Abstract

A back to the future approach to climate change refines Neogene records of paleoclimatic cooling and drying as future climate states for a warming world. Near Alcoota station in central Australia is a late Miocene fossil mammal site for Alcoota (10 Ma) and Ongeva (8 Ma) local faunas. The Alcoota fauna includes the largest known land bird (Dromornis stirtoni) and early diprotodontid (Kolopsis torus), but the geologically younger Ongeva fauna has a larger diprotodontid (Zygomaturus gilli). These faunas are evolutionary predecessors of Australian Pleistocene megafauna.
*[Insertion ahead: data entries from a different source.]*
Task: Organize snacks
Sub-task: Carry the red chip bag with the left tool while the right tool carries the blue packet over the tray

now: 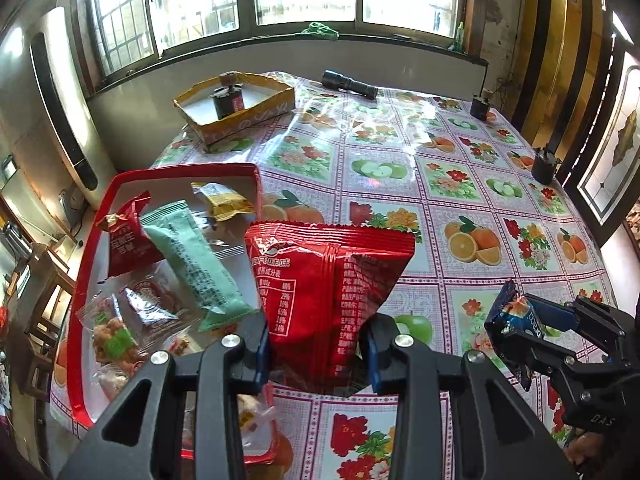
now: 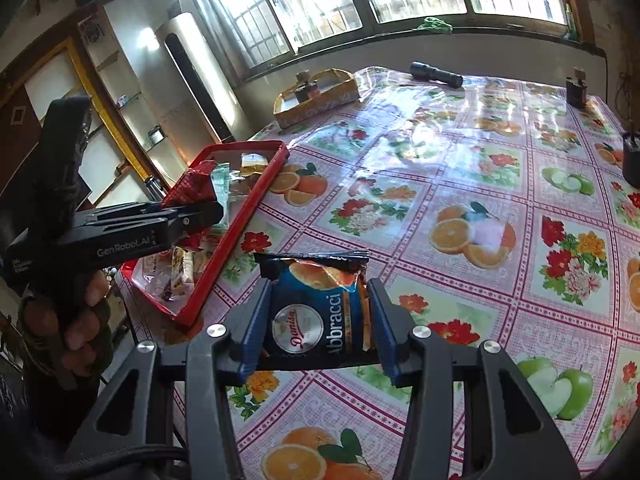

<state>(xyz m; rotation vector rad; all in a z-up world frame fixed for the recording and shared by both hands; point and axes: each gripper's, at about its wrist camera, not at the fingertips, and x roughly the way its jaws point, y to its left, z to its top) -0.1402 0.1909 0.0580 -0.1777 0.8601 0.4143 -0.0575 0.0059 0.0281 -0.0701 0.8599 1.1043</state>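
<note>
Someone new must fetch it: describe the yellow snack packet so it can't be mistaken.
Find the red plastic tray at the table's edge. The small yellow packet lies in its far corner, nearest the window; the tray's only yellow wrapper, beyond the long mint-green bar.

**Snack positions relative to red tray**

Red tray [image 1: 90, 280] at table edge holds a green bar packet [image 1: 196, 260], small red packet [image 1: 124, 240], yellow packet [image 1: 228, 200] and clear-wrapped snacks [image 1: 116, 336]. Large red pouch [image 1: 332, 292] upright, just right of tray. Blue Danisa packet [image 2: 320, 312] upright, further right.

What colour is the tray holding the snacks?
Red tray; clearest in the left wrist view.
</note>
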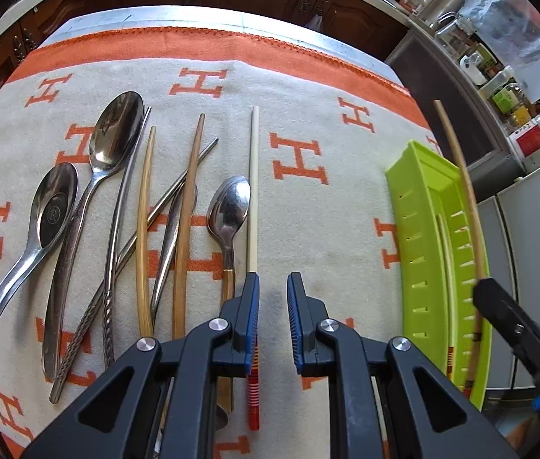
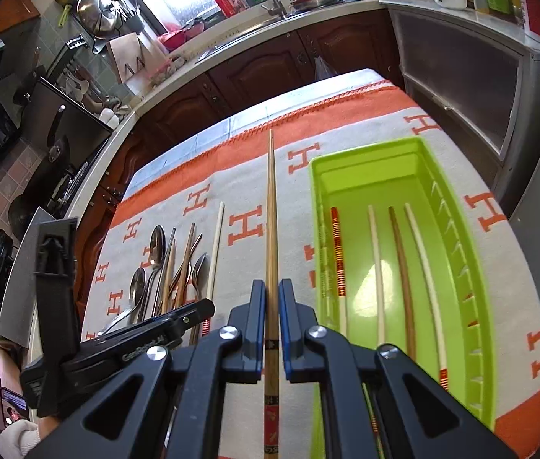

Calcareous paleosols recorded a marked turn toward aridity compared with underlying thick lateritic duricrusts which lack fossils. Laterites of likely middle Miocene age are evidence of wet (>1100 mm mean annual precipitation) tropical (>17 °C mean annual temperature) paleoclimates, but these were deeply eroded and redeposited by the time of the late Miocene mammals. A succession of 19 paleosols of 5 pedotypes were recognized in the 19 m thick section, with shallow calcareous nodule (Bk) horizons as evidence of mean annual precipitation ranges from 100 to 400 mm, and mean annual range of precipitation of 50 mm, very similar to the modern climate of Alcoota (296 mm precipitation with 56 mm difference between wet and dry month). This was neither a rainforest nor monsoonal paleoclimate, and vegetation inferred from paleosols was open woodland and gallery woodland similar to that of today. Central Australia was not covered by monsoon rainforest during the late Miocene and its paleoclimatic history of Neogene desertification matches well that of other parts of the world.